Raw data Block Start

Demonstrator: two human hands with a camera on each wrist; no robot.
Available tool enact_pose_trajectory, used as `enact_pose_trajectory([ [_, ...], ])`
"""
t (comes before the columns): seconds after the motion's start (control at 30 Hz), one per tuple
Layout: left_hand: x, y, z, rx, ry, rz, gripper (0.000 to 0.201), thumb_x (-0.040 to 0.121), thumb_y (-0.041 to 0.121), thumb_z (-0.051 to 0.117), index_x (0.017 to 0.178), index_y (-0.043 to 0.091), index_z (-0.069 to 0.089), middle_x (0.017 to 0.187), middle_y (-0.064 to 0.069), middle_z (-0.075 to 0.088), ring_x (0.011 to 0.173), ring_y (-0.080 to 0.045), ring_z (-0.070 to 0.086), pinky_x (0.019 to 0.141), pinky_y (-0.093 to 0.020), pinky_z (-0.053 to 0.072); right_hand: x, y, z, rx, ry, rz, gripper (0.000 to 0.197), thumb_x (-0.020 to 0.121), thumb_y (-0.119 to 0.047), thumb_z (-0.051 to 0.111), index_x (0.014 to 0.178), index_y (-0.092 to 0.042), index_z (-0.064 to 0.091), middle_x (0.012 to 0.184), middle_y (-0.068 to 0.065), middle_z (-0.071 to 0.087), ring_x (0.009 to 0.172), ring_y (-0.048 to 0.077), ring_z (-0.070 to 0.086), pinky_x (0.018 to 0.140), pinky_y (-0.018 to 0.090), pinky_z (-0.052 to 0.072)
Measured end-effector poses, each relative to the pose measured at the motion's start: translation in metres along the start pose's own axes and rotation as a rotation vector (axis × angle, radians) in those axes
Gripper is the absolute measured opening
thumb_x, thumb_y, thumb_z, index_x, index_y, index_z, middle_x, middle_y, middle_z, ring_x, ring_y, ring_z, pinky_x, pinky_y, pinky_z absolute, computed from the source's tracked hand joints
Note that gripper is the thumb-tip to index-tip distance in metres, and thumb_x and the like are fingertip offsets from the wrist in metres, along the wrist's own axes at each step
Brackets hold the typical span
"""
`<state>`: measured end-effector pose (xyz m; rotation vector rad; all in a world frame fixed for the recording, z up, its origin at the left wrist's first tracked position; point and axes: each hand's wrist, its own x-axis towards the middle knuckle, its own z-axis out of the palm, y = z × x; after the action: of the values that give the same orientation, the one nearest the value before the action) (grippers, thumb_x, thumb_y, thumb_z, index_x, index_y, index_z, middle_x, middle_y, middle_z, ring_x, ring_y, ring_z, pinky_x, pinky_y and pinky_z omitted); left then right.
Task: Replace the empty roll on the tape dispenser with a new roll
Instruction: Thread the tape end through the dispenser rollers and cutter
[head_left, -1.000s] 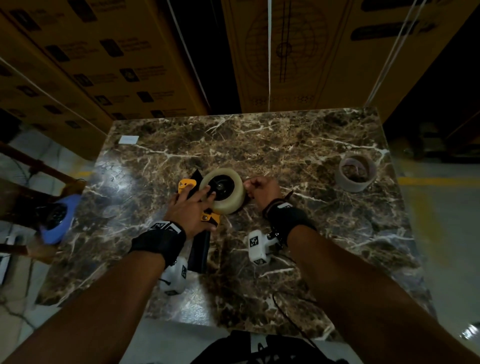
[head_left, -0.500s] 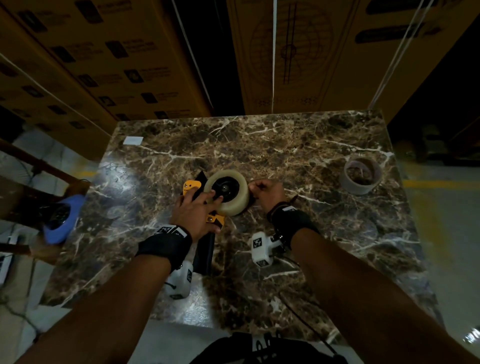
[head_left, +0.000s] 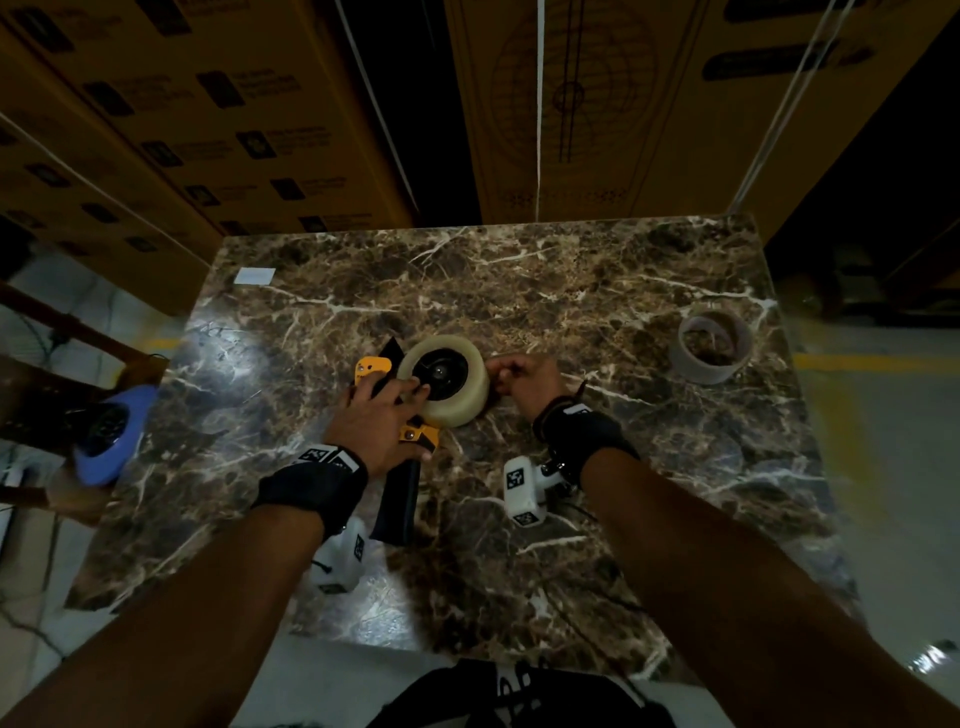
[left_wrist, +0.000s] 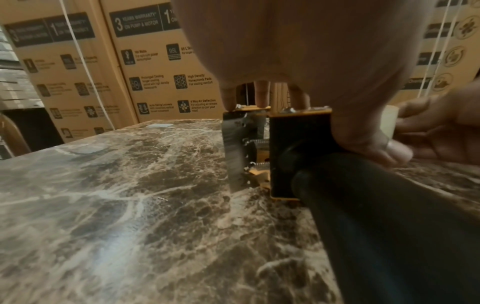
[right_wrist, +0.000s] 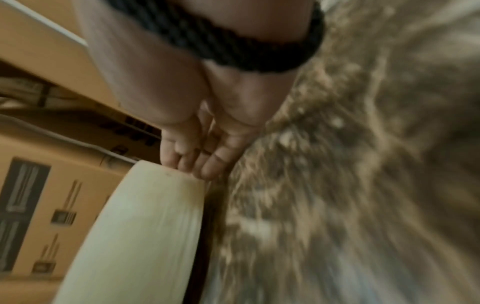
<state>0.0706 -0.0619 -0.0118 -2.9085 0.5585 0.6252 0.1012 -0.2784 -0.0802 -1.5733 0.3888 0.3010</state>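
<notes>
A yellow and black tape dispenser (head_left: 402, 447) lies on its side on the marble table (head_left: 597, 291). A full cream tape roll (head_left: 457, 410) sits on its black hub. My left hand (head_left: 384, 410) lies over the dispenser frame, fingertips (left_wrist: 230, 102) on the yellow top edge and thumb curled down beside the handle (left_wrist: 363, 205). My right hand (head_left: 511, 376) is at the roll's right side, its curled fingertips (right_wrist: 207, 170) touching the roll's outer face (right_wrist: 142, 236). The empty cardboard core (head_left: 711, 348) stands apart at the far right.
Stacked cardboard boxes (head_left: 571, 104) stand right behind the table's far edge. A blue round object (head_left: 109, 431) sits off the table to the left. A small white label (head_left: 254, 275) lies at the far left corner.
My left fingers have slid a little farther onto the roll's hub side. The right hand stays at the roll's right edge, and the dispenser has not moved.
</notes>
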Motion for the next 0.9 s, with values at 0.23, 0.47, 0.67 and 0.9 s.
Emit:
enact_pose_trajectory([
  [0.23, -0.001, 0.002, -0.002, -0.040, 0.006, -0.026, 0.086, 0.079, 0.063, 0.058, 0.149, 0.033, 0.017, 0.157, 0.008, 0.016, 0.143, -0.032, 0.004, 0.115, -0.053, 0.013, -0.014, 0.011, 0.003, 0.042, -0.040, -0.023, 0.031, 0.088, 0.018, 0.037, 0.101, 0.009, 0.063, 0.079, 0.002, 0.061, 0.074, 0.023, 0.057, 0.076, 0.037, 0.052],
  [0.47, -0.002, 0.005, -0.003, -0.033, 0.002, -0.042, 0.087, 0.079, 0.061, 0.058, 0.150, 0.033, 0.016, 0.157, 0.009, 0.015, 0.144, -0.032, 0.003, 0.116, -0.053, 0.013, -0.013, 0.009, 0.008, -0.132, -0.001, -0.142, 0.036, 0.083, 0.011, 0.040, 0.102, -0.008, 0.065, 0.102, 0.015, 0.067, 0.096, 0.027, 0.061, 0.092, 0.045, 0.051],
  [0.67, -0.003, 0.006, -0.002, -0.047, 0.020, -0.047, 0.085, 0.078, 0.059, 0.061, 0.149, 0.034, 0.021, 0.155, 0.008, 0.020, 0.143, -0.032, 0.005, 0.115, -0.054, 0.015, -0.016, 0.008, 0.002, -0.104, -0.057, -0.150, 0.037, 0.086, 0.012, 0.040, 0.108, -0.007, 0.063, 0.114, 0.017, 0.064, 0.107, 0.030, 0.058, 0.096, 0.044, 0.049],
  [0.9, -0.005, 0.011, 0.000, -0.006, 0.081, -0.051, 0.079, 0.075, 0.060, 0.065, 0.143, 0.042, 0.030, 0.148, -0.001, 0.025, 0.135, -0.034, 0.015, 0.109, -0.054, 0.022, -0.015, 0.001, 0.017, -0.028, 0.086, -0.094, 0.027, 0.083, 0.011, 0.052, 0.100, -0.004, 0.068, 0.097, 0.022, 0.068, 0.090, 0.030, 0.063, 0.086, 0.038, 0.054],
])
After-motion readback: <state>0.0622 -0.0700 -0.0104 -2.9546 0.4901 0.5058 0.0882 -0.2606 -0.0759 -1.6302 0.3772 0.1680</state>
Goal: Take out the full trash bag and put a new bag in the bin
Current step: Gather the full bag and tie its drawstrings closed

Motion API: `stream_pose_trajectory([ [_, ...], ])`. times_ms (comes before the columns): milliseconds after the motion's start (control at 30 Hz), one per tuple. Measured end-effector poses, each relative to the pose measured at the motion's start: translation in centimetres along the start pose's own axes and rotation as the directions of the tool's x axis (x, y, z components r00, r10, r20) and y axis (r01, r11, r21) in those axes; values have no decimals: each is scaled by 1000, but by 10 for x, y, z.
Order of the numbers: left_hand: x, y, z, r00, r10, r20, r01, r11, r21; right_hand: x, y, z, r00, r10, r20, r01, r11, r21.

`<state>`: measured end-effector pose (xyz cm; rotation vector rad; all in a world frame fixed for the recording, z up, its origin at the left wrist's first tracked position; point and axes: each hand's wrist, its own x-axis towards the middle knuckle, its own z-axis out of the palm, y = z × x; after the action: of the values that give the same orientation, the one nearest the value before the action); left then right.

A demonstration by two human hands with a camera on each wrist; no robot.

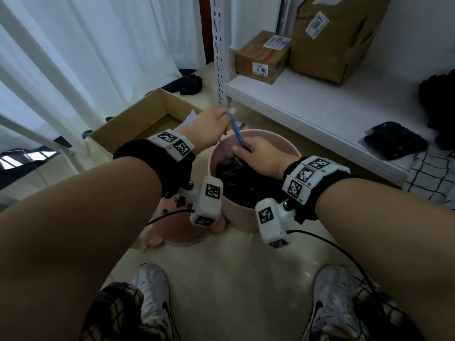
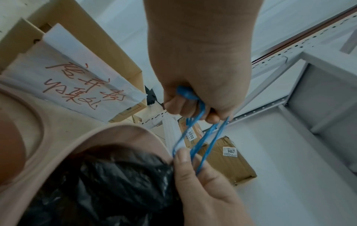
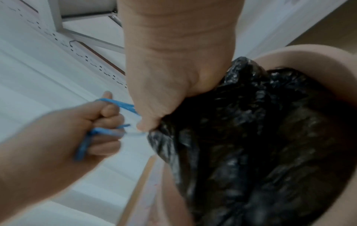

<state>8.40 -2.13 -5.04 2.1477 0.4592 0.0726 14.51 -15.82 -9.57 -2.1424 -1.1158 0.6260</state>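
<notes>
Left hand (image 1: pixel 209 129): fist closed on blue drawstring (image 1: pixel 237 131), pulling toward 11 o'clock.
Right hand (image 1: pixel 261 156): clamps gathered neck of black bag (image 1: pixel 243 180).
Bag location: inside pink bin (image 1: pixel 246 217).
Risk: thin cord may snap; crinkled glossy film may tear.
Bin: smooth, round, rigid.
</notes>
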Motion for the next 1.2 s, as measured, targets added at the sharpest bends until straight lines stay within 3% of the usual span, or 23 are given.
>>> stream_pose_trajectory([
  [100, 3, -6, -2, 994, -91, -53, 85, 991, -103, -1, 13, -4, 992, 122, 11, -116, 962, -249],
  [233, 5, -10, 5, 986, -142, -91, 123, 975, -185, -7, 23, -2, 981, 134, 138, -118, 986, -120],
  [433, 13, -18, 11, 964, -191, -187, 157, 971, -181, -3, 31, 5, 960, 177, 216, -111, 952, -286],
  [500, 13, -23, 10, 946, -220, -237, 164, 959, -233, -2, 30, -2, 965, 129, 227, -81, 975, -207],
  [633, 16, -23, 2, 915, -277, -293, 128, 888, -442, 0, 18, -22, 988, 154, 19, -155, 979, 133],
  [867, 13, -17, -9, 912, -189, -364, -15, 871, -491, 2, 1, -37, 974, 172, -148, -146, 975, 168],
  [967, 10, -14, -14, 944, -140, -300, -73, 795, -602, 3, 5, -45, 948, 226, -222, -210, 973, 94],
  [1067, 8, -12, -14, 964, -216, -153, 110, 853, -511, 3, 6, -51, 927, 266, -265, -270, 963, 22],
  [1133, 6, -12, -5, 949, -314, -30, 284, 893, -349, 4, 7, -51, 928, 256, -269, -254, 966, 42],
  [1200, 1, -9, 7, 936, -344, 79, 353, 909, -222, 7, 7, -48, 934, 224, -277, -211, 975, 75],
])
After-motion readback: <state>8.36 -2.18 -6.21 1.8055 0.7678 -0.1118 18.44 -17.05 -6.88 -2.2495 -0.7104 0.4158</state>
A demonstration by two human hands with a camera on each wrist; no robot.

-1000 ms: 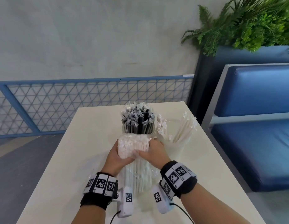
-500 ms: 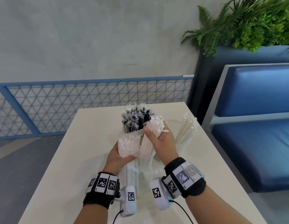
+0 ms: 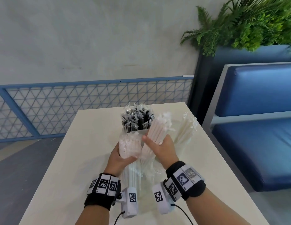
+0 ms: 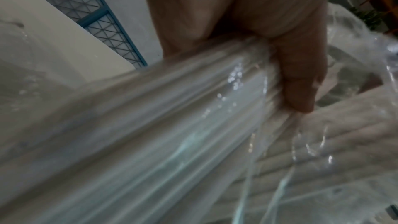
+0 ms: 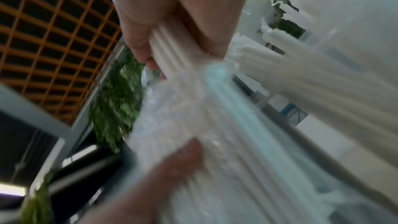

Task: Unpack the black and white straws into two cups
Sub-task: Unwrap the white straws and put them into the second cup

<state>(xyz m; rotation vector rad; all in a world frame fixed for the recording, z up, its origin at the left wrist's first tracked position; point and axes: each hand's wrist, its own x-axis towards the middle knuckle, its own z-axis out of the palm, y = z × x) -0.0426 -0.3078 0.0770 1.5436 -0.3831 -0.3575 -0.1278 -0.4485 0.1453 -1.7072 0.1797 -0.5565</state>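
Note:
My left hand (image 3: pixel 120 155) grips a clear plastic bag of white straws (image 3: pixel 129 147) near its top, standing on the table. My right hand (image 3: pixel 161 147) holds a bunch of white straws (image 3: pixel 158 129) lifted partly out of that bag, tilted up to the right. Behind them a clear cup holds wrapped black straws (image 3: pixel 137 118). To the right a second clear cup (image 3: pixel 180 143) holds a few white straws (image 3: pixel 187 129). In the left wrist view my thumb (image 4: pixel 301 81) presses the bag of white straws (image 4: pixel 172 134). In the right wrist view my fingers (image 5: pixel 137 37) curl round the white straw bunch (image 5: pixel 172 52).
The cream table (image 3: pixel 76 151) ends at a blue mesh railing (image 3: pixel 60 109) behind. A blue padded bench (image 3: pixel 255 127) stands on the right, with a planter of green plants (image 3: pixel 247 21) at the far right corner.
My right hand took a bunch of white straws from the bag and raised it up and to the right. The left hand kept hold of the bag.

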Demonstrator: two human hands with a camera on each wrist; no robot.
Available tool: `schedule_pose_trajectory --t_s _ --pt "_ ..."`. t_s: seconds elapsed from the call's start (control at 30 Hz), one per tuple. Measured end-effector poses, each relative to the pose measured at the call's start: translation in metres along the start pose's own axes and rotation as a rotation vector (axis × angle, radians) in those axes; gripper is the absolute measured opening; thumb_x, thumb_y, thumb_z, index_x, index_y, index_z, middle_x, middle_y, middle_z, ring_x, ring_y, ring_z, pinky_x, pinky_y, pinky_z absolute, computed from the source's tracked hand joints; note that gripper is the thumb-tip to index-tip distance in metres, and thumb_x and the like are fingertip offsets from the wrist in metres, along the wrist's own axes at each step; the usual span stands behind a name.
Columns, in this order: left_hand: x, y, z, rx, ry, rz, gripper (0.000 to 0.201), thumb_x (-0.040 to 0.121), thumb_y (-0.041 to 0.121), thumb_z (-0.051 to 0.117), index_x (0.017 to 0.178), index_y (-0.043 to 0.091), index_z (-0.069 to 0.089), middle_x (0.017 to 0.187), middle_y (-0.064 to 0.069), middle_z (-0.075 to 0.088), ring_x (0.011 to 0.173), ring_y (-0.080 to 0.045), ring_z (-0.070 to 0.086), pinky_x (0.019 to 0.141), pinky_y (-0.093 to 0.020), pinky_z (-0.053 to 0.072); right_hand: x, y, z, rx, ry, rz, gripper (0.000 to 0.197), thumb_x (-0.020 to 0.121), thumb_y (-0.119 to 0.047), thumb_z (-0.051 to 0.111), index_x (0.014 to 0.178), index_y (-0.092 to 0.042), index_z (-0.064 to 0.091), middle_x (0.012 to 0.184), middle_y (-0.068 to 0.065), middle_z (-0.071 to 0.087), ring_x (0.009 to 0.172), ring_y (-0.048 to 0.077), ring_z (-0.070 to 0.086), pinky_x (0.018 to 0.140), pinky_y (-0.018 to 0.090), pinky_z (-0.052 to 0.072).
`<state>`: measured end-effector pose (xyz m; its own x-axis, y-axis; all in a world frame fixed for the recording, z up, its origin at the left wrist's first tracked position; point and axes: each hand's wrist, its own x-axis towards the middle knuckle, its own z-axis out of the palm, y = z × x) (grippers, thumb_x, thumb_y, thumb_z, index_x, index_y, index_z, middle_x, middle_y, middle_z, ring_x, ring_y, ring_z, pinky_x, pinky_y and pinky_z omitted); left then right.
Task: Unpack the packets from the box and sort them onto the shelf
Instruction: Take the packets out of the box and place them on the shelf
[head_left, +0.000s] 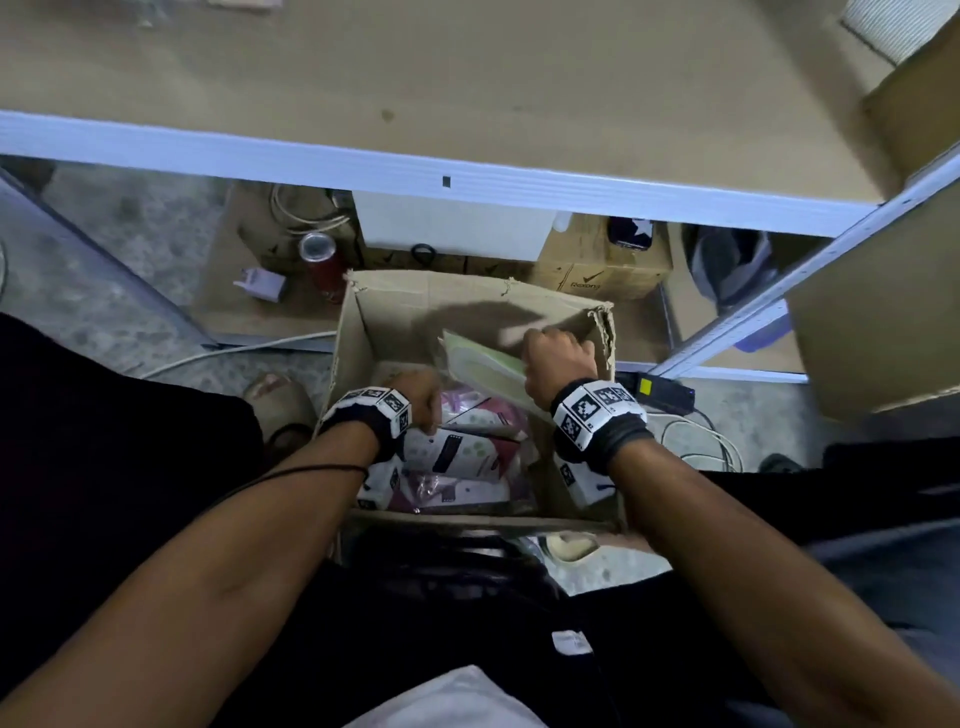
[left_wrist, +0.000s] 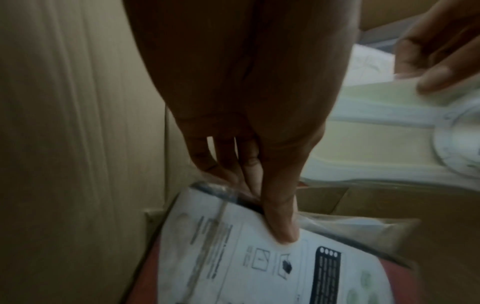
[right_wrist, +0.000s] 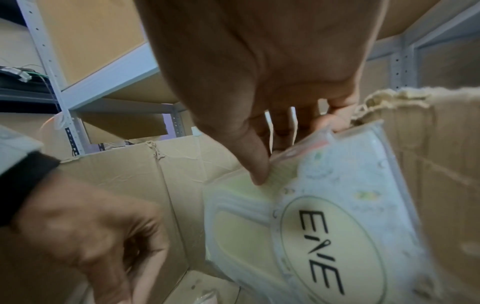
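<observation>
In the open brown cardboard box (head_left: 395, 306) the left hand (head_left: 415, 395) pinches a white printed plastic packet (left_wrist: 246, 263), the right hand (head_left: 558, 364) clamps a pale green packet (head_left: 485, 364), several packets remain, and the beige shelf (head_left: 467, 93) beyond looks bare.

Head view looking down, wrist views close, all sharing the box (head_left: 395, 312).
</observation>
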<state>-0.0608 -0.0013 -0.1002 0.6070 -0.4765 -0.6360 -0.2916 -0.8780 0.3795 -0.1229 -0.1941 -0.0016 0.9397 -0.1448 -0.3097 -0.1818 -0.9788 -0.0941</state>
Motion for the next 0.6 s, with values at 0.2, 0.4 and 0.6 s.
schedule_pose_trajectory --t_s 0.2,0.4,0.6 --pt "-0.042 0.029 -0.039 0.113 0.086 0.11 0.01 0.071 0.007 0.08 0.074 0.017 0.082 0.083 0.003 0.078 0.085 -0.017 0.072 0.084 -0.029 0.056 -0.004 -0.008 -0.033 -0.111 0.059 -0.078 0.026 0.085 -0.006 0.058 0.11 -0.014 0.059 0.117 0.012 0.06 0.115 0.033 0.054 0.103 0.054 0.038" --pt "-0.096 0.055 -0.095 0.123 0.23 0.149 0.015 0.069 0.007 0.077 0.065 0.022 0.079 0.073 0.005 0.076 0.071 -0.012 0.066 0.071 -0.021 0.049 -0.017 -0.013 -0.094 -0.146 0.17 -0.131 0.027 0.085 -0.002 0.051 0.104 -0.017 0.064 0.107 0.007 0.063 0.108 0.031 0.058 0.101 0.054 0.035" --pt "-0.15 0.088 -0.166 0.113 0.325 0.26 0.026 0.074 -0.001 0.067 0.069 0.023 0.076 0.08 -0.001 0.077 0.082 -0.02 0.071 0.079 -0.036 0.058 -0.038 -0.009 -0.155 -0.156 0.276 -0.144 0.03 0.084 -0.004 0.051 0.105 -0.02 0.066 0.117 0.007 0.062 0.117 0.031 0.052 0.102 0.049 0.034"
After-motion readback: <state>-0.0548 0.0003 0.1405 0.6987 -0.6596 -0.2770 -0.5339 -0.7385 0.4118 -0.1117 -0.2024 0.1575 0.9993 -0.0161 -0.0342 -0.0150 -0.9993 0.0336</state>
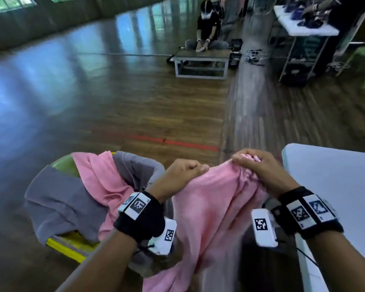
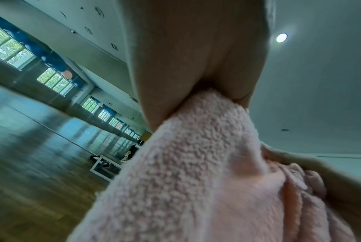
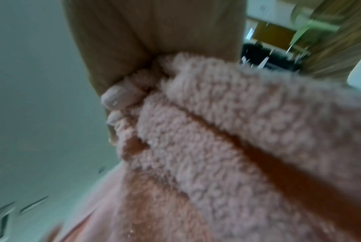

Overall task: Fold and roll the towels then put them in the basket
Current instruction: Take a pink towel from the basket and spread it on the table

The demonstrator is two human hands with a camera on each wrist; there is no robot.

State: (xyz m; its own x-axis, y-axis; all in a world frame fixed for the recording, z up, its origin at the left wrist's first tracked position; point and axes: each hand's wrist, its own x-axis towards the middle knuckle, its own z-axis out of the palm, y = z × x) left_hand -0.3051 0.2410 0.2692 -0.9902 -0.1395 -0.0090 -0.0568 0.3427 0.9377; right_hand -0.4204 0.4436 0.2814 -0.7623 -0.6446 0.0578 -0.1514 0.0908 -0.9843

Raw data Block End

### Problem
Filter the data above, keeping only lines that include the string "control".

### The answer
t (comes before the columns): seconds after the motion's start (control at 30 Hz), one per tuple
Motion API: `stream_pose_trajectory([ [_, ...], ])`. times_ms (comes before the columns): milliseconds after the motion's start (control at 30 Hz), one per tuple. Measured end-effector poses, each relative to the pose measured at the motion's start: translation in centimetres along the start pose's own axes and rotation as the directions of the tool's x axis (x, y, z components r00, r10, r20) and y axis (r01, r11, r21) in those axes; values have no decimals: each is scaled by 1000, but by 10 for x, y, z.
Available tool: `schedule_pose_trajectory --t_s _ --pt "_ ..."`. t_s: seconds elapsed from the call's start (control at 30 Hz), one per tuple. Measured end-effector poses, each relative to the pose measured at the call's start: translation in metres along the start pose's own axes and rotation as a rotation vector (axis × angle, radians) in those axes; gripper is the absolute measured opening; thumb_x, thumb_y, thumb_z, index_x, index_y, index_z, middle_x, middle_y, middle_z, ring_x, ring_y, ring_z, pinky_x, pinky_y, pinky_z absolute, computed from the source's tracked hand joints; note that gripper is the thumb-tip to index-tip distance in metres, and thumb_x and the like are fingertip offsets from the wrist in metres, along the wrist's own axes at each step; the usual span stands behind a name.

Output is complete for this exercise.